OPINIóN
Actualizado 23/08/2015
Marina del Valle Blanco

Se montó en el camión y se fue. Le quedaba un largo viaje, aunque no le preocupaba demasiado, sabía que volvería en dos o tres días, y lo estarían esperando como agua de mayo.

Además, el viaje iba a ser de los más interesantes, atravesando la península, cruzando los Pirineos y llegando a aquella estupenda ciudad que le recordaba a su infancia. Había estado sacando de aquel baúl ese pobre francés que aún recordaba, a pesar de tantos años.

Las líneas de la carretera pasaban lentas, hacía frío y no debía acelerar más de lo debido. Las montañas estabas más bonitas que nunca.

"Qué pena de cámara de fotos", -pensó. La había olvidado, como de costumbre, aunque no le importó en exceso, nunca tenía carrete y seguramente así habría sido si la hubiese llevado. Gran invento el de las postales.

Sí, compraría postales, y por supuesto un regalo, humilde, pequeño, para verla sonreír como cada vez que volvía de viaje con algo entre las manos.
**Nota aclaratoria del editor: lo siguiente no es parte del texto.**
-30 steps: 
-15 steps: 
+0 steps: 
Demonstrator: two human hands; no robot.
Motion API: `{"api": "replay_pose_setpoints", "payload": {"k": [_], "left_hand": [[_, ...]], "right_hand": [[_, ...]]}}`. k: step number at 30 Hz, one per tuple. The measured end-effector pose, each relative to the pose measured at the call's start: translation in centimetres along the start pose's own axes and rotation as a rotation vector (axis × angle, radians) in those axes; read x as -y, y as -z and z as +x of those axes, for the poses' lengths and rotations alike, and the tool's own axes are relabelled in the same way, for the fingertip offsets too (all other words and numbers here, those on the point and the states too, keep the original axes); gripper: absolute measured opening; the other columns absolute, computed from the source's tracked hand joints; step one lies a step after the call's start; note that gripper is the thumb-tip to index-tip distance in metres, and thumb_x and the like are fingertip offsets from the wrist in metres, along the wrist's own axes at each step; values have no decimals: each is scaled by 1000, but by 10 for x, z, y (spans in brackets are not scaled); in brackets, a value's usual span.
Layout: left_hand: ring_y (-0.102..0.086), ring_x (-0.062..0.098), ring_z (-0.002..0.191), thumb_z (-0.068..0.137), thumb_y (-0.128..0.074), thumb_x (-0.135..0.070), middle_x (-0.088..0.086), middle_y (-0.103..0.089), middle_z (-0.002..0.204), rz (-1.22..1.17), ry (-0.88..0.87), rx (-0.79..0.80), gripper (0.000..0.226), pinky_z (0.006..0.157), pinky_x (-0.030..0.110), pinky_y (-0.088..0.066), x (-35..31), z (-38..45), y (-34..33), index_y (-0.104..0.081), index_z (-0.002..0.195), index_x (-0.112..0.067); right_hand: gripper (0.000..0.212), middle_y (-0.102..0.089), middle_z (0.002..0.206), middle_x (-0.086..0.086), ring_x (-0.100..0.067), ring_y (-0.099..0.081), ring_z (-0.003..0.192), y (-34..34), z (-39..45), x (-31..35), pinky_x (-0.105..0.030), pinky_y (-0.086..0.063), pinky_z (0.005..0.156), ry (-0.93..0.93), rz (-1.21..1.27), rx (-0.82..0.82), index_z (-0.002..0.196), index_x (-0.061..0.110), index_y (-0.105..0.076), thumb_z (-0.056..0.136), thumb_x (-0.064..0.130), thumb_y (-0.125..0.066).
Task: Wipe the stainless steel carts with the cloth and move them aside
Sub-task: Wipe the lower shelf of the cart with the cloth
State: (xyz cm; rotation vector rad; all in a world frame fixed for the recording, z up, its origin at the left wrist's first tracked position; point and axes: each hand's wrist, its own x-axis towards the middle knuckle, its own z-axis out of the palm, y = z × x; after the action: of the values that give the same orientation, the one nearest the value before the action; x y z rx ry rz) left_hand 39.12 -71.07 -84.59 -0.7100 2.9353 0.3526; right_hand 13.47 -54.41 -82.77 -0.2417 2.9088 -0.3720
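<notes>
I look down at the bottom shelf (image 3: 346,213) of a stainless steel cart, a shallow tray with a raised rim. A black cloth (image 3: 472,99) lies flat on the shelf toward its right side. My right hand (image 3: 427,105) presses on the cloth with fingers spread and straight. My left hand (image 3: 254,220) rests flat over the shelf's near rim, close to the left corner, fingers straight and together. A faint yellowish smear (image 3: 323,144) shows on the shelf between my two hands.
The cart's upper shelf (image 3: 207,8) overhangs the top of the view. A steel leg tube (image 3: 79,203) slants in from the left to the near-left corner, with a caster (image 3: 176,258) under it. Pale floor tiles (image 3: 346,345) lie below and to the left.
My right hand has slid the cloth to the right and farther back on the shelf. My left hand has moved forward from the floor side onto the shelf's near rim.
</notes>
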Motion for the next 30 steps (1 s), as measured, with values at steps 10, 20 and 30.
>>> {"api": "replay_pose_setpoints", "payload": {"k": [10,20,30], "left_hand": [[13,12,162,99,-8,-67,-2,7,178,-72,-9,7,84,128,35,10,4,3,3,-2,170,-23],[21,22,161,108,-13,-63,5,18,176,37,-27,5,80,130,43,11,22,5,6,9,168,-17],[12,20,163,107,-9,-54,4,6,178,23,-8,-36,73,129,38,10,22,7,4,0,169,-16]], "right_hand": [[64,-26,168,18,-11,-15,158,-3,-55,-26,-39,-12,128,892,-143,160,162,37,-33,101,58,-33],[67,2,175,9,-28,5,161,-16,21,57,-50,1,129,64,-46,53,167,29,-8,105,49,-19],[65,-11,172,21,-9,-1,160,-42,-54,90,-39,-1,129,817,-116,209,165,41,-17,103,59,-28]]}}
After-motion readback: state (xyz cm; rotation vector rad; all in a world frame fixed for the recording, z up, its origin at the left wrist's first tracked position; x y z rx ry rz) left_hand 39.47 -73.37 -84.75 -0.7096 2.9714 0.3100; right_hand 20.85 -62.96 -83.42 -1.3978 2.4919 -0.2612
Eso hacían los buenos padres.

"C'est pour toi". Estaba contento, el francés que residía en su cabeza estaba menos oxidado de lo que creía.

Una vez hecho el porte, postales y oso de trapo en mano, empezó la ruta de vuelta. Imaginaba los tres días libres que le esperaban al llegar, con ellas, con el oso de felpa, oso que seguramente acabaría cumpliendo la función de almohada, de pañuelo, de abrigo, de amigo? y se llamaría como él.

Disfrutaba con sólo pensar en esas pequeñas escenas, que discurrían entre curvas, entre valles.

Ya lo tenía todo más o menos planeado. Todo excepto aquel golpe, aquel ruido. Un golpe que le impidió seguir pensando, un latigazo fuerte, un dolor interno. El rumbo de su viaje había cambiado.

En pocos segundos, el día había dejado de ser perfecto, la nieve dejó de ser blanca y aquel oso de felpa jamás cumpliría su función.